Gericht

Waldhäusl-Prozess: „Einwohner hatten Ängste“

Im Prozess wegen Amtsmissbrauchs gegen FPÖ-Landesrat Gottfried Waldhäusl sind am Freitag der damalige Bürgermeister und Gemeindearzt von Drasenhofen befragt worden. Sie hätten Waldhäusl Bedenken wegen des Asylquartiers mitgeteilt, sagten sie.

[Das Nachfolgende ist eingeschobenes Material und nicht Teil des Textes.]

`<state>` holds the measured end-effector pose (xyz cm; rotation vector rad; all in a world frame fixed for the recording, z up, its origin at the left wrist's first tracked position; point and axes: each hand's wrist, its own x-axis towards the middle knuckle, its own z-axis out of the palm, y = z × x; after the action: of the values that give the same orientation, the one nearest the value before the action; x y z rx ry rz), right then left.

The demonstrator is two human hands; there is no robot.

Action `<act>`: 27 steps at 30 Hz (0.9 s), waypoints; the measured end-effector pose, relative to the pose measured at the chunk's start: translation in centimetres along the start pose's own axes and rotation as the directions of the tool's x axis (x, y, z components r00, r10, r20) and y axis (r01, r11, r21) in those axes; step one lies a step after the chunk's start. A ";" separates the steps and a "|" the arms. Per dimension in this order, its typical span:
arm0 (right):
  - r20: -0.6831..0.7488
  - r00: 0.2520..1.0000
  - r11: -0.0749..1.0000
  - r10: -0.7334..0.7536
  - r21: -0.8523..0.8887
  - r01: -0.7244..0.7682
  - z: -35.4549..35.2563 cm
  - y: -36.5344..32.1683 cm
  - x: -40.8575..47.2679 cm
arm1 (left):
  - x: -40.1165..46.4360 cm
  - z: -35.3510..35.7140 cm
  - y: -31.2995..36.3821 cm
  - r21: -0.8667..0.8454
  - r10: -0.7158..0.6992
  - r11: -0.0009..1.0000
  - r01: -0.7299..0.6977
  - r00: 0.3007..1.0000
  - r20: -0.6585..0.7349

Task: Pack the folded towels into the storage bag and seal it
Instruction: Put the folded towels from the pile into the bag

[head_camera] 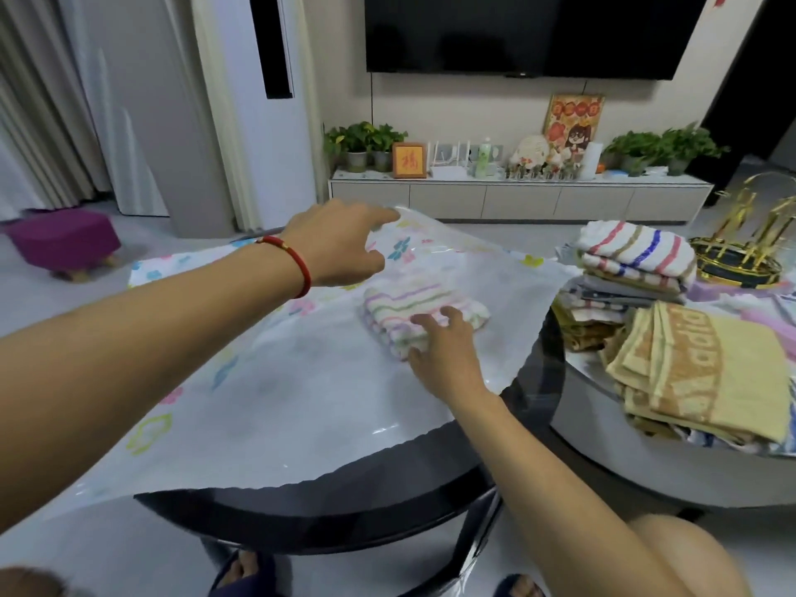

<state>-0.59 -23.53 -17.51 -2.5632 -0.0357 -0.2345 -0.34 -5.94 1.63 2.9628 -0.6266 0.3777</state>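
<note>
A clear storage bag [267, 381] printed with pastel flowers lies spread over a round black table [327, 506]. My left hand [340, 247], a red bracelet on its wrist, pinches the bag's far edge and lifts its top layer. A folded pastel-striped towel [413, 303] lies in the bag's middle, its far part hazy under the plastic. My right hand [443, 351] grips the towel's near end with fingers spread over it. More folded towels wait at the right: a striped stack [633, 260] and a yellow towel [706, 372].
The towel stacks sit on a lower round grey table [611, 467] to the right, next to a gold wire rack [749, 247]. A purple stool [64, 239] stands on the floor far left. A TV cabinet with plants runs along the back wall.
</note>
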 end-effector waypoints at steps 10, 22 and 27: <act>0.153 0.987 0.937 -0.051 -0.333 0.100 2.7 -0.8 9.8 | -0.9 0.4 -1.3 0.116 0.170 0.980 -0.160 0.982 -0.082; 0.213 0.964 0.954 -0.159 -0.217 0.205 3.9 0.2 19.2 | 0.7 -1.0 -3.2 0.121 0.204 0.975 -0.186 0.966 -0.159; 0.095 0.975 0.961 -0.203 -0.174 0.217 2.7 -0.1 15.4 | 1.4 -0.1 -3.3 0.039 0.165 0.986 -0.161 0.968 -0.186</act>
<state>15.01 -22.36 -16.96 -2.7514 -0.3317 -0.2292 2.22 -3.44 1.96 2.8574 -0.8488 0.6754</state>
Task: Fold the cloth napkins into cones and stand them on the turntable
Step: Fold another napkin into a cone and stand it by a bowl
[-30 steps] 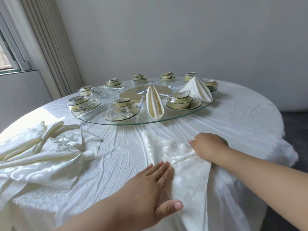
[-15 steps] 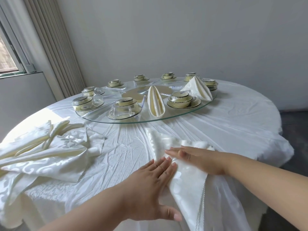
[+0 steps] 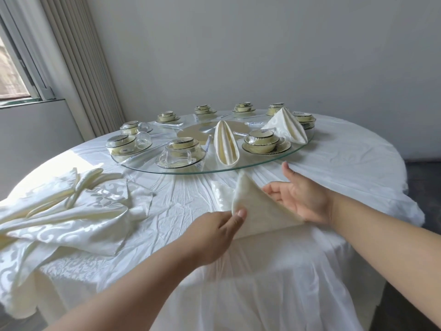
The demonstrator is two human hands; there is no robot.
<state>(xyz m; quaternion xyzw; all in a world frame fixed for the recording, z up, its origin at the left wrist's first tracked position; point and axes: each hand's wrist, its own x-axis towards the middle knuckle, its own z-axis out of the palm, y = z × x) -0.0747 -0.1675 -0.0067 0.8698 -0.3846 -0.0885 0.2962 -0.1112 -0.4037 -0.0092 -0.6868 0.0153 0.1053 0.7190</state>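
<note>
Left hand (image 3: pixel 212 231) grip pinches the napkin (image 3: pixel 257 211) edge, right hand (image 3: pixel 300 199) open behind; roll it tight, tip pointed.

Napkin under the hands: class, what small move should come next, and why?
Probably roll the raised flap on toward the right. The left hand pinches the napkin edge, lifted off the tablecloth; the right hand is open beside it. No cone is formed yet.
</note>
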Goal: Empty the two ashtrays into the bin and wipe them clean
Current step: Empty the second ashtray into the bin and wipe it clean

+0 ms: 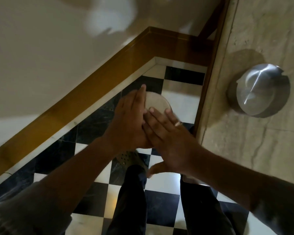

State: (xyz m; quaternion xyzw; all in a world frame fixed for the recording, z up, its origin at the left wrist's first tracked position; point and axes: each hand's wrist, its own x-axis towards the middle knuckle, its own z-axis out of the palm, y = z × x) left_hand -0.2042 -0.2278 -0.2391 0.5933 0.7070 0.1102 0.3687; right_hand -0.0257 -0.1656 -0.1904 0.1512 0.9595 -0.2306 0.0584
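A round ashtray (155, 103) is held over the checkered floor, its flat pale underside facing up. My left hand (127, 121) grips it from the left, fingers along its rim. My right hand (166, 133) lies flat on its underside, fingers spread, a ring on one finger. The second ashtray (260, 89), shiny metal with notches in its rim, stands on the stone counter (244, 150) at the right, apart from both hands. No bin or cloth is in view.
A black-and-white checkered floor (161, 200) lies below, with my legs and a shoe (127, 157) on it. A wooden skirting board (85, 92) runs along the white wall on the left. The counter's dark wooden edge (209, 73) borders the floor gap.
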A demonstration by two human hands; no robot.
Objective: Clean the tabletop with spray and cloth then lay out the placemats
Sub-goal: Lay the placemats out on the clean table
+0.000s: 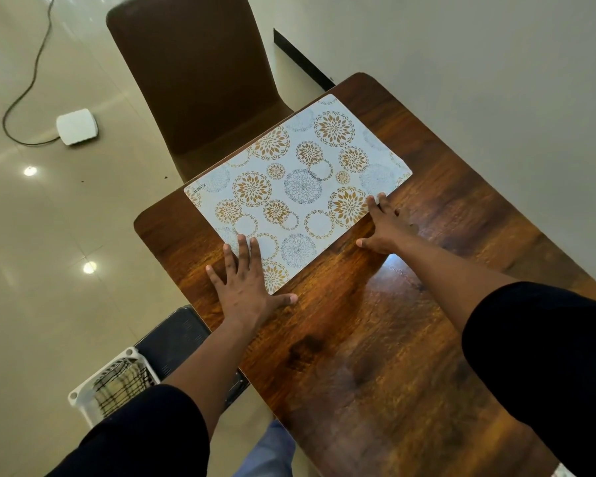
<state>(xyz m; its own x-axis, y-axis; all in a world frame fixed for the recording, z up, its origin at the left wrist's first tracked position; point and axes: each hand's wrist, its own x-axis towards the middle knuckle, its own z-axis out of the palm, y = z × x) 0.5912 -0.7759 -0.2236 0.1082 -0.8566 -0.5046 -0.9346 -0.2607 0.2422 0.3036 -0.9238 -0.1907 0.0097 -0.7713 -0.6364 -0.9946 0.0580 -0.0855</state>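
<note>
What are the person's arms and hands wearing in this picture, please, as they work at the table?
Both arms wear dark, black-looking sleeves pushed up to about the elbow, so the forearms are bare. The left hand and right hand are bare too: no gloves, and no rings, watch or bracelet can be seen on fingers or wrists. The sleeve fabric looks plain, with no visible markings or pattern.

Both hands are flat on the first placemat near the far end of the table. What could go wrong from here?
1. The placemat lies close to the table edge by the chair; a further push could slide it over that edge.
2. The left hand and right hand only press with flat fingers, no grip, so the mat may skew on the glossy wood.
3. The basket sits by the person's leg and could be kicked.
</note>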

Der damalige ÖVP-Bürgermeister hatte laut seiner Aussage wenige Tage vor Inbetriebnahme Ende November 2018 vom Betreiber erfahren, dass unbegleitete Minderjährige in dem Quartier untergebracht werden sollten. „Bei mir ist das Telefon heißgelaufen“, schilderte der 62-Jährige: „Die Bevölkerung hat Ängste gehabt“, Eltern hätten sich Sorgen um ihre Töchter gemacht.

Der Gemeindechef war in der Eröffnungswoche „auf gut Glück“ zur Unterkunft gefahren und hatte Waldhäusl, der gerade die Einrichtung besuchte, die Bedenken mitgeteilt. Die Antwort war laut dem inzwischen pensionierten 62-Jährigen, dass die politische Entscheidung für den Standort bereits gefallen sei.

Gemeindearzt: „Entrische Stimmung“

Der Gemeindearzt beschrieb die Stimmung an Ort und Stelle aufgrund des regnerischen Herbstwetters als „entrisch“. Der 57-Jährige hatte laut seinen Angaben Waldhäusl während des Besuchs Bedenken der Bevölkerung mitgeteilt, wenn „auffällig gewordene“ Flüchtlinge bzw. Unruhestifter in dem Quartier untergebracht werden. Auch seine Sorgen als Vater einer minderjährigen Tochter hatte er geäußert. Waldhäusl hatte dem Zeugen zufolge daraufhin auf das Betreuungskonzept und Sicherheitsmaßnahmen wie Begleitung der Jugendlichen beim Verlassen des Quartiers verwiesen.

Der Zaun mit Stacheldraht war sowohl dem Bürgermeister als auch dem Mediziner beim Betreten des Areals aufgefallen. Vom Inneren hatten die beiden kaum einen Eindruck bekommen.

Gottfried Waldhäusl mit Anwalt Manfred Ainedter
ORF/Robert Friess
Gottfried Waldhäusl (l.) am Freitag am Rande des Prozesses mit seinem Anwalt Manfred Ainedter

Die Vorwürfe im Prozess gegen Waldhäusl und eine frühere Landesbedienstete stehen in Zusammenhang mit der Verlegung von Minderjährigen in das Flüchtlingsquartier Drasenhofen (Bezirk Mistelbach) 2018, das mit Stacheldraht umzäunt war. Die Schöffenverhandlung hatte Anfang Februar begonnen. Am Freitag fand der siebente Prozesstag am Landesgericht St. Pölten statt. Weitere Termine sind am 23. August und 23. September vorgesehen.

Angeklagte bekennen sich nicht schuldig

Waldhäusl und die frühere Landesbedienstete sollen laut Wirtschafts- und Korruptionsstaatsanwaltschaft zumindest 14 jugendliche Flüchtlinge durch die Verlegung in das Quartier Drasenhofen in ihrem Recht auf Grundversorgung und Unterbringung in einer geeigneten Unterkunft geschädigt haben. Damit sollen die Minderjährigen der Anklage zufolge einer „ihre Persönlichkeitsentwicklung destabilisierenden Maßnahme unterworfen“ worden sein.

Der ehemaligen Landesbediensteten wird auch Fälschung eines Beweismittels und Verleumdung vorgeworfen, weil sie im Ermittlungsverfahren eine E-Mail unvollständig vorgelegt und so den Verdacht auf ihren Vorgesetzten gelenkt haben soll. Die beiden Angeklagten haben sich nicht schuldig bekannt.